Repeat the data that follows exactly, starting at the line with "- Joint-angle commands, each" and ending at the line with "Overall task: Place", and leave out every picture.

◆ DATA BELOW ◆
+++

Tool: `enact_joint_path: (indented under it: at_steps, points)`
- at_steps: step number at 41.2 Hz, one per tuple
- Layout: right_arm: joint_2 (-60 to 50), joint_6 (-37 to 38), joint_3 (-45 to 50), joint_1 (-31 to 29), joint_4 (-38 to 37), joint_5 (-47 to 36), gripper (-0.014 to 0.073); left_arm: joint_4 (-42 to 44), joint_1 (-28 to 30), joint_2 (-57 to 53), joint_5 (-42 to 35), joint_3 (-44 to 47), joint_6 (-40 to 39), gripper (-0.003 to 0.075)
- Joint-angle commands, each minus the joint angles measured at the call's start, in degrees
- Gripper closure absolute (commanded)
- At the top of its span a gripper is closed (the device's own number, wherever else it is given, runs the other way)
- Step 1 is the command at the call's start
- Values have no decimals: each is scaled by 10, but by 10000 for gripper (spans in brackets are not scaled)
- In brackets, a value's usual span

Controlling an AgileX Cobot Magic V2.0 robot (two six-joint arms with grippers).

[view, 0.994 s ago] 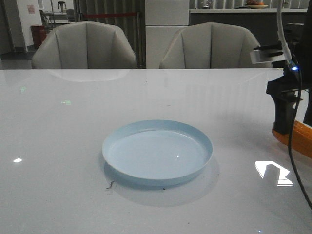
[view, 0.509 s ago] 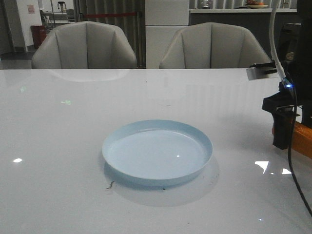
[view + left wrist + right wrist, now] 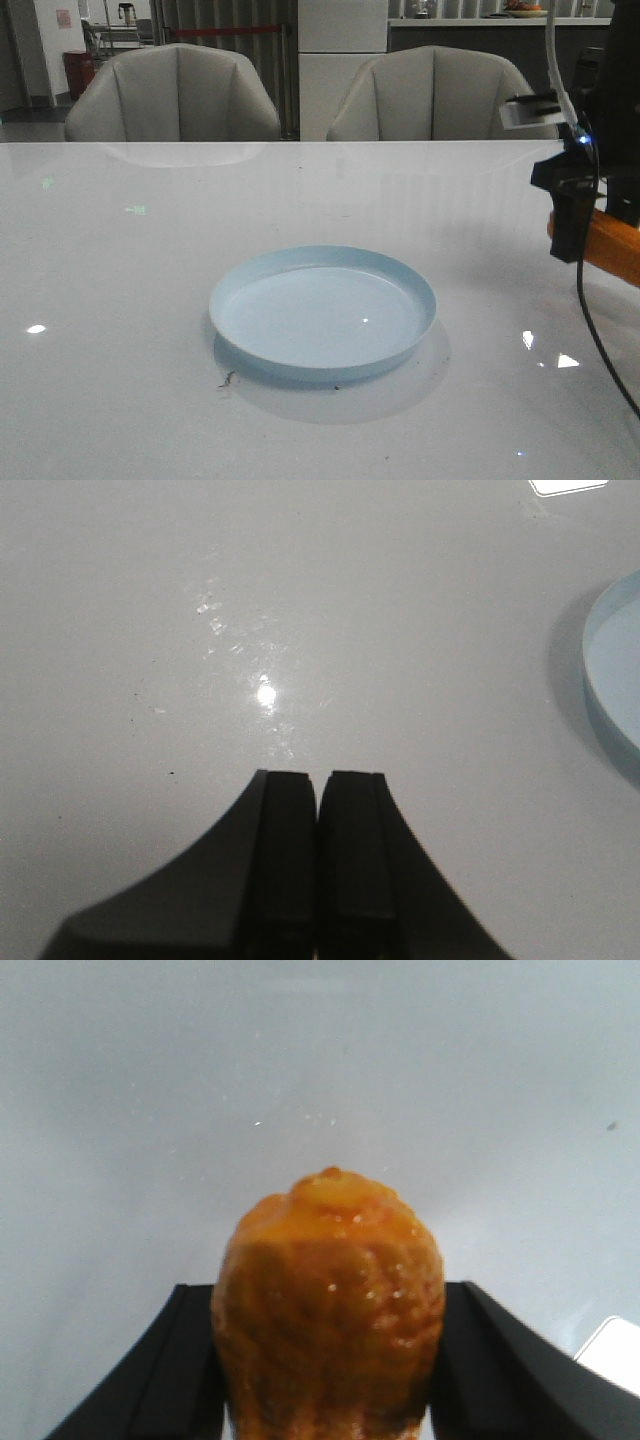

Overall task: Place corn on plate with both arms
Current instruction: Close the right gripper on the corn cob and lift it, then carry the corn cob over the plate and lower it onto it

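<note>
The pale blue plate (image 3: 323, 312) sits empty at the middle of the white table; its rim (image 3: 612, 670) shows at the edge of the left wrist view. My right gripper (image 3: 570, 232) is at the far right, shut on the orange-yellow corn (image 3: 612, 248) and holding it above the table, to the right of the plate. In the right wrist view the corn (image 3: 330, 1300) fills the gap of the right gripper (image 3: 328, 1360), one end towards the camera. My left gripper (image 3: 320, 780) is shut and empty over bare table beside the plate; it is out of the front view.
The white glossy table (image 3: 120, 300) carries bright light reflections (image 3: 545, 350) near the front right. Two beige chairs (image 3: 175, 95) stand behind the far edge. A white cable (image 3: 555, 70) and a black cable (image 3: 600, 340) hang from the right arm.
My right gripper has risen with the corn in it, lifting it off the table at the far right. The plate has not moved.
</note>
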Motion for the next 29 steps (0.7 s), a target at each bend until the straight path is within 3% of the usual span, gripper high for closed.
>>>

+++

◆ WRITTEN RESPONSE ◆
- Joint-angle commands, each minus the joint angles measured at the call's start, in degrees
- Gripper closure absolute (commanded)
- At the top of its span a gripper is closed (the device's own number, wherever else it is given, runs the other way)
- Step 1 is the command at the call's start
- Values have no decimals: each is scaled by 10, but by 10000 for gripper (spans in brackets are not scaled)
- In brackets, a value's usual span

Controlling an AgileX Cobot Magic V2.0 robot (two six-joint arms with grippers).

[view, 0.994 s ago] 
[view, 0.509 s ago] 
[view + left wrist + right wrist, now] 

Overall task: Place corn on plate with both arms

This answer has now been given in full.